At face value the project, which is reportedly incomplete, is a strategic move that would enable Iran, a major exporter of crude, to bypass the chokepoint where US and Iranian naval vessels have faced off multiple times in the past.
In the event of a positive outcome from the nuclear agreement negotiations, the terminal would enable Iran to ramp up oil sales, though there is ample evidence it has continued to export oil illegally, in violation of sanctions.
The stalled negotiations, slated to resume under president-elect Ebrahim Raisi, who will take office on August 3, are aimed at reviving the 2015 Iran nuclear deal, known as the Joint Comprehensive Plan of Action (JCPOA).
Iran's ultimate objective for the talks is to have the sanctions lifted.
US Secretary of State Antony Blinken said Thursday that although Washington is prepared for negotiations on the nuclear deal with Iran, talks cannot continue indefinitely.
The Rouhani administration boasts that the new terminal at Jask port would enable crude oil exports from Hormozgan province for the first time.
It also would allow tankers to avoid the Strait of Hormuz -- a passage less than 40km wide at its narrowest point.
In his July 22 speech, Rouhani said Iran has so far been able to export oil only through Kharg Island, noting that the new project allows the country's oil sector to be "free from the Persian Gulf and be independent from one sole port".
Celebrating unfinished business
The inauguration ceremony for the new terminal, which Rouhani joined via videoconference, was met with sharp criticism from Iranian commentators.
In multiple domestic media outlets, pundits aired the view that the lame duck president inaugurated an incomplete project for "show" in the last days of his second term, falsely describing it as "a great achievement".
The Iranian government has stated that the Jask project would secure oil exports from both the Persian Gulf and the Gulf of Oman.
But Iran has been the aggressor in the Strait of Hormuz, threatening to close the strategic waterway several times in recent years.
In May 2019, the Islamic Revolutionary Guard Corps (IRGC) launched attacks damaging four commercial ships in the strait, then repeated those attacks on two more vessels the next month.
In July of that year, the IRGC seized a British-flagged oil tanker and an Emirati tanker in two separate incidents.
A day after the inauguration of the Jask port terminal, Iran's Oil Ministry stated that the new, alternate pipeline will have a 1-million-barrel capacity -- more than triple the current export capacity. But this has not yet been reached, as the project is not complete.
The pipeline is estimated to be about 1,000km in length, originating in Bushehr province and passing through Bushehr, Fars and Hormozgan provinces.
Desperate to sell oil
The Islamic Republic is under immense economic pressure -- mostly of its own making -- and is desperate to sell oil, as it is able to export only very little because of sanctions.

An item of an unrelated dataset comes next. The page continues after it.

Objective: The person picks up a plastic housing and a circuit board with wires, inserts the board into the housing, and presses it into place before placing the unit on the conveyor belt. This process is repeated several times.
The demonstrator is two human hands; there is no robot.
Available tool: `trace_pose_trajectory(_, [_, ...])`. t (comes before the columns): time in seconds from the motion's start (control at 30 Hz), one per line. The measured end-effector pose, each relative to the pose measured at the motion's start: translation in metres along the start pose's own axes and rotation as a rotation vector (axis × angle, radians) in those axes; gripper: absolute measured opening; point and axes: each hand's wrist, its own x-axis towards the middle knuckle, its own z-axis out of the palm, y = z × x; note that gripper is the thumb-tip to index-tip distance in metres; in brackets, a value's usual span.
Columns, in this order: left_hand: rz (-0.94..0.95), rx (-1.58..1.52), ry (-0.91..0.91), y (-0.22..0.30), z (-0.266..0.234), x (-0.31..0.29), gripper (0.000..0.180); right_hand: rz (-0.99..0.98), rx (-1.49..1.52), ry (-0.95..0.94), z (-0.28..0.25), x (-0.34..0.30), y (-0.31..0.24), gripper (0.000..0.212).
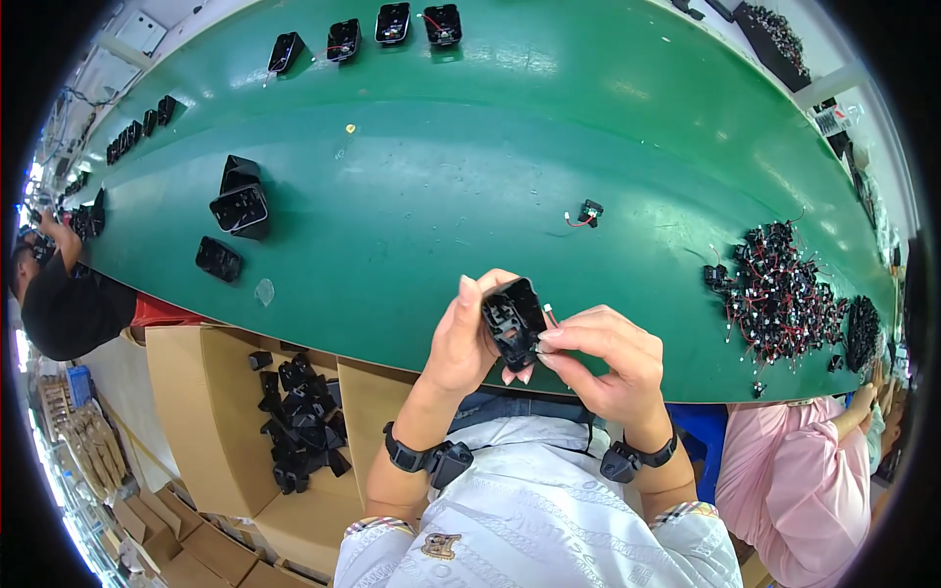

The shortage of oil revenue has contributed to economic duress and severe stagflation, and is partly why the regime's long-term purpose appears to be gaining access beyond the Strait of Hormuz.
At first glance, it may seem that the Iranian government aims to bypass the Strait of Hormuz with the new pipeline, to use it as leverage to increase the price of its oil exports, Iran's Oil Ministry news agency (SHANA) said in an editorial.
More significant, it said, is the development of a "new civilisation east of the Hormuz strait and Makran beaches and the modification of Iran's geographical oil industry stretching from the country's southwest to its southeast".
While Iranians are grappling with extreme financial pressure, severe shortages of electricity and water, and sky-high inflation, the government has reportedly spent some $2 billion on the project thus far.
Meanwhile, its negligence and intransigence have cost the Iranian people dearly.